**What you are asked to do**
The response must consist of the lines below from the one with "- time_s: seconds" through the one with "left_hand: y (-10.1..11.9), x", exactly as they appear and with both ends kept.

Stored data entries

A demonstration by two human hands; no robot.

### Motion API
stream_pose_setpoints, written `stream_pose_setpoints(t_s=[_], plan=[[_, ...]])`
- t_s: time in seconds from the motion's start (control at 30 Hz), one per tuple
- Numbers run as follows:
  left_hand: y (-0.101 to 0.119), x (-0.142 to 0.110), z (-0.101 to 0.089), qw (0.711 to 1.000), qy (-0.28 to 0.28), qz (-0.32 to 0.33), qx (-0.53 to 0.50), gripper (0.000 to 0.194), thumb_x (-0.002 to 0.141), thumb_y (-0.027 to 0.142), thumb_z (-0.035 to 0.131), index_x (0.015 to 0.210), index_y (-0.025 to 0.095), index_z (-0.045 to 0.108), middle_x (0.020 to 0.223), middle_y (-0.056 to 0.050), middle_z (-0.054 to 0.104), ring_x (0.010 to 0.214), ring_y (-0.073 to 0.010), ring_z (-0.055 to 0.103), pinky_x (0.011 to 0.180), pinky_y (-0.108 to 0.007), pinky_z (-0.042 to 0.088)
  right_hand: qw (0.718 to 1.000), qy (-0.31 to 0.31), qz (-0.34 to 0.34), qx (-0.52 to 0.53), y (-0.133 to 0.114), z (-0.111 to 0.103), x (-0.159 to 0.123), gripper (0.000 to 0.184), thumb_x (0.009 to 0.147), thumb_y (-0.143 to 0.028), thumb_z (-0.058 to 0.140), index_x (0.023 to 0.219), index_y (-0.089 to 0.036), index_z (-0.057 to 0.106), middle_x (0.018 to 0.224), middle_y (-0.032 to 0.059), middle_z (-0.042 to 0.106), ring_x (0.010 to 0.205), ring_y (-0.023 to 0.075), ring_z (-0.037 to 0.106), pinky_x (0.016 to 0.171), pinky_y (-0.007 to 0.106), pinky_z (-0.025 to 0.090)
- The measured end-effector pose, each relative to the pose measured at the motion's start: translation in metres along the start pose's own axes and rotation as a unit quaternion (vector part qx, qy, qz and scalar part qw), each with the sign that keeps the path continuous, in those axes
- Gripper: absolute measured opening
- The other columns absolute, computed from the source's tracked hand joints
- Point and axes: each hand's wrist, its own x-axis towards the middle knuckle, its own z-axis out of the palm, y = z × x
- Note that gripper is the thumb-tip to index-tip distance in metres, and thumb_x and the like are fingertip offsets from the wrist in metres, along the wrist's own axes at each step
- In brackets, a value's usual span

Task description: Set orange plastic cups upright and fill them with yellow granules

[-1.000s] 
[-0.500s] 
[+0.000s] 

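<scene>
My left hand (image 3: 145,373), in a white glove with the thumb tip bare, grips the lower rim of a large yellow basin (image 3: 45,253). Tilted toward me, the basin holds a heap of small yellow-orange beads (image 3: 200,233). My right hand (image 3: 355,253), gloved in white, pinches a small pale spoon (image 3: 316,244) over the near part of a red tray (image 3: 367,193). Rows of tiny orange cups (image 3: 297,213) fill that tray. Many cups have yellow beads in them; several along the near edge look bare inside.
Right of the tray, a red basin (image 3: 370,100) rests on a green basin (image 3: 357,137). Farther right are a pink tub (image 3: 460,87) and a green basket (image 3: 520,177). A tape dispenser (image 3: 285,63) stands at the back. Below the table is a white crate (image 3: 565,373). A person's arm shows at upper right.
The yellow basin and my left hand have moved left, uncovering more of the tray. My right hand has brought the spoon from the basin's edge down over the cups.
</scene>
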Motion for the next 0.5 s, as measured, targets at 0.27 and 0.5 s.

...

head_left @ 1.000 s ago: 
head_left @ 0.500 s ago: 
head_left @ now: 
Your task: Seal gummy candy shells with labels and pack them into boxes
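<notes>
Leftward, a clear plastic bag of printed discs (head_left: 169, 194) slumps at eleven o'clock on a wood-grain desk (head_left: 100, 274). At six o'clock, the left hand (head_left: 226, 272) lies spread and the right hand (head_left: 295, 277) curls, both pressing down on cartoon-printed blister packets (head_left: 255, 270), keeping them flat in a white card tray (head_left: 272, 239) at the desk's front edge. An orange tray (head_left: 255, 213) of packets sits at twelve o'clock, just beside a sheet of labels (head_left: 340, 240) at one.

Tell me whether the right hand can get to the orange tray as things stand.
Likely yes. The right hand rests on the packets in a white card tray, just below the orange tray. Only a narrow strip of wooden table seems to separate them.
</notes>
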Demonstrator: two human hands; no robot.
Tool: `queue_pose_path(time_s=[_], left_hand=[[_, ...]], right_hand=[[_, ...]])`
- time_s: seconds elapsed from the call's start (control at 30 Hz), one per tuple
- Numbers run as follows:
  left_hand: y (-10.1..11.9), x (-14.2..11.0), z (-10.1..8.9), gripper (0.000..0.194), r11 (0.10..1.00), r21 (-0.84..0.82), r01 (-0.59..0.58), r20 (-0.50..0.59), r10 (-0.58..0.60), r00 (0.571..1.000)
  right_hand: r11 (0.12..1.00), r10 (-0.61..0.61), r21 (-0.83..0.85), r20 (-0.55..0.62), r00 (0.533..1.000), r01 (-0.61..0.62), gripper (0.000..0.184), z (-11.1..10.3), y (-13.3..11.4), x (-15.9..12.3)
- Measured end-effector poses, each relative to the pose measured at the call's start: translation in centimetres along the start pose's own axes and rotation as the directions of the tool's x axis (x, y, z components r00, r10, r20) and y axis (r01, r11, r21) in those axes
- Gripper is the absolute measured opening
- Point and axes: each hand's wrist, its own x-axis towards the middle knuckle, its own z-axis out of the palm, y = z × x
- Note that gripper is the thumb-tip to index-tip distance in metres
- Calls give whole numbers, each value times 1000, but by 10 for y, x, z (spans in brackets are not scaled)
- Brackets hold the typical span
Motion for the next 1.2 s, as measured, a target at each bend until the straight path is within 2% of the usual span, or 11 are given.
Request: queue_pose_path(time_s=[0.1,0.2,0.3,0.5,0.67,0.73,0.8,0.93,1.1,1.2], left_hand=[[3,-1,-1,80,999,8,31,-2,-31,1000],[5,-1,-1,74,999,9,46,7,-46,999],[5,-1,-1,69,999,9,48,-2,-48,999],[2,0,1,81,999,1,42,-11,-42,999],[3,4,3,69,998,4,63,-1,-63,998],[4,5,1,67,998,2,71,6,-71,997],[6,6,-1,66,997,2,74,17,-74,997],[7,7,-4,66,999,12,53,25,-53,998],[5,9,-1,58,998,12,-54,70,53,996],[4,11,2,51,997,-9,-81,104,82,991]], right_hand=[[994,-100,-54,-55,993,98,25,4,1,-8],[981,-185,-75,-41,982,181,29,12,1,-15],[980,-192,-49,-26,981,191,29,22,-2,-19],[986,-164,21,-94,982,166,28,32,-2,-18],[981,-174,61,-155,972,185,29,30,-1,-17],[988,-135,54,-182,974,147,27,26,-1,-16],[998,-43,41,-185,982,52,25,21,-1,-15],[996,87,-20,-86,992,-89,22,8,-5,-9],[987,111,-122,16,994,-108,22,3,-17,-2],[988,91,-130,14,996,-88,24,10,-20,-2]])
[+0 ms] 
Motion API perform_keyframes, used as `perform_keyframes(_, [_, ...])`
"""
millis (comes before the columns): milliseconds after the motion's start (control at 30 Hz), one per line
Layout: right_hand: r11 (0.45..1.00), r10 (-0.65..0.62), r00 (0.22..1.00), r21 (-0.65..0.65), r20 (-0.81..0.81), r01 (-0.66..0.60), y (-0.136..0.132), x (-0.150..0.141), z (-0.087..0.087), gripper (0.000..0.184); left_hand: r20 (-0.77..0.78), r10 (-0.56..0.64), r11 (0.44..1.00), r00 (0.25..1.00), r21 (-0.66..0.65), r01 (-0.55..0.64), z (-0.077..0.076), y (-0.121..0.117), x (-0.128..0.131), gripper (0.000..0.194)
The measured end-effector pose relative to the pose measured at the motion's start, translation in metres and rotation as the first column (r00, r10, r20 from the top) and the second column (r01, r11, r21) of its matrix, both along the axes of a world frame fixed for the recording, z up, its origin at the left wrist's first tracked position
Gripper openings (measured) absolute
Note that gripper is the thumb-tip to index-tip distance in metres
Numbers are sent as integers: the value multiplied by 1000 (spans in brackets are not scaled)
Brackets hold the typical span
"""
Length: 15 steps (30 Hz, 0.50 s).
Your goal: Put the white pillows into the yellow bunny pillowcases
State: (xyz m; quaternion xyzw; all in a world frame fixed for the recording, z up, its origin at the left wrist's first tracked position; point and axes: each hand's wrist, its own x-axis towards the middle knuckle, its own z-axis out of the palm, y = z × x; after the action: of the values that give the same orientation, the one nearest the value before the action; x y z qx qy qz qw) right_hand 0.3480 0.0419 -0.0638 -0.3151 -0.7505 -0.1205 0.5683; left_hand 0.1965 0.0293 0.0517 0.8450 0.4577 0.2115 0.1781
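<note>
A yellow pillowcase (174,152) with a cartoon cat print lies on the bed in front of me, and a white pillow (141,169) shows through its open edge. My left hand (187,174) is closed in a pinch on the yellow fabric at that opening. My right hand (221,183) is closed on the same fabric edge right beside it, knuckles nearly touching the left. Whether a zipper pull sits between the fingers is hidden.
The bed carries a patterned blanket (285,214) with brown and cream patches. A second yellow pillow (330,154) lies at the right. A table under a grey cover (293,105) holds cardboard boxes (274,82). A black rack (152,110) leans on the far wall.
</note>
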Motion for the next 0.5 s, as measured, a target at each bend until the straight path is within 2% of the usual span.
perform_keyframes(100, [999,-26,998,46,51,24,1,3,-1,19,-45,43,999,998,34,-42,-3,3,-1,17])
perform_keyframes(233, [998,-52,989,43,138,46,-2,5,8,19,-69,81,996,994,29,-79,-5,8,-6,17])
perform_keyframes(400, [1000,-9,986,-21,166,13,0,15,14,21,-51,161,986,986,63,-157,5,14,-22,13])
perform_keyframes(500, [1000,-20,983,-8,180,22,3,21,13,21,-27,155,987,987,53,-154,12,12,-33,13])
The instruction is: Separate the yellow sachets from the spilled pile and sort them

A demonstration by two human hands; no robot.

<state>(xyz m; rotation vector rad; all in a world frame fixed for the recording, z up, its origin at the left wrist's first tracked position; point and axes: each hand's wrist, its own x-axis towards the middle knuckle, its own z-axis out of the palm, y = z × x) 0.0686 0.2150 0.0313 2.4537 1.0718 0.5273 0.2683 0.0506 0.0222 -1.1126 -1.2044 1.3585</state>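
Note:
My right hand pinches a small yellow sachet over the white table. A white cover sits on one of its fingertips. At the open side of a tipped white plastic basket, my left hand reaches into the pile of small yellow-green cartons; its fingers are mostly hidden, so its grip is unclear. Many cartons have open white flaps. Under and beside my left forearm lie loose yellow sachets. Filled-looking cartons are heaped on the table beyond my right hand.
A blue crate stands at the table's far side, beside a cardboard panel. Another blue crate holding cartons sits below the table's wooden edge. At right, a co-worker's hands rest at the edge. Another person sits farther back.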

**Answer box**
- time_s: seconds elapsed from the call's start (control at 30 Hz), one per tuple
- Numbers run as follows:
  left_hand: y (-10.1..11.9), x (-14.2..11.0), z (-10.1..8.9), gripper (0.000..0.194), r11 (0.10..1.00), r21 (-0.84..0.82), r01 (-0.59..0.58), r20 (-0.50..0.59), r10 (-0.58..0.60), r00 (0.571..1.000)

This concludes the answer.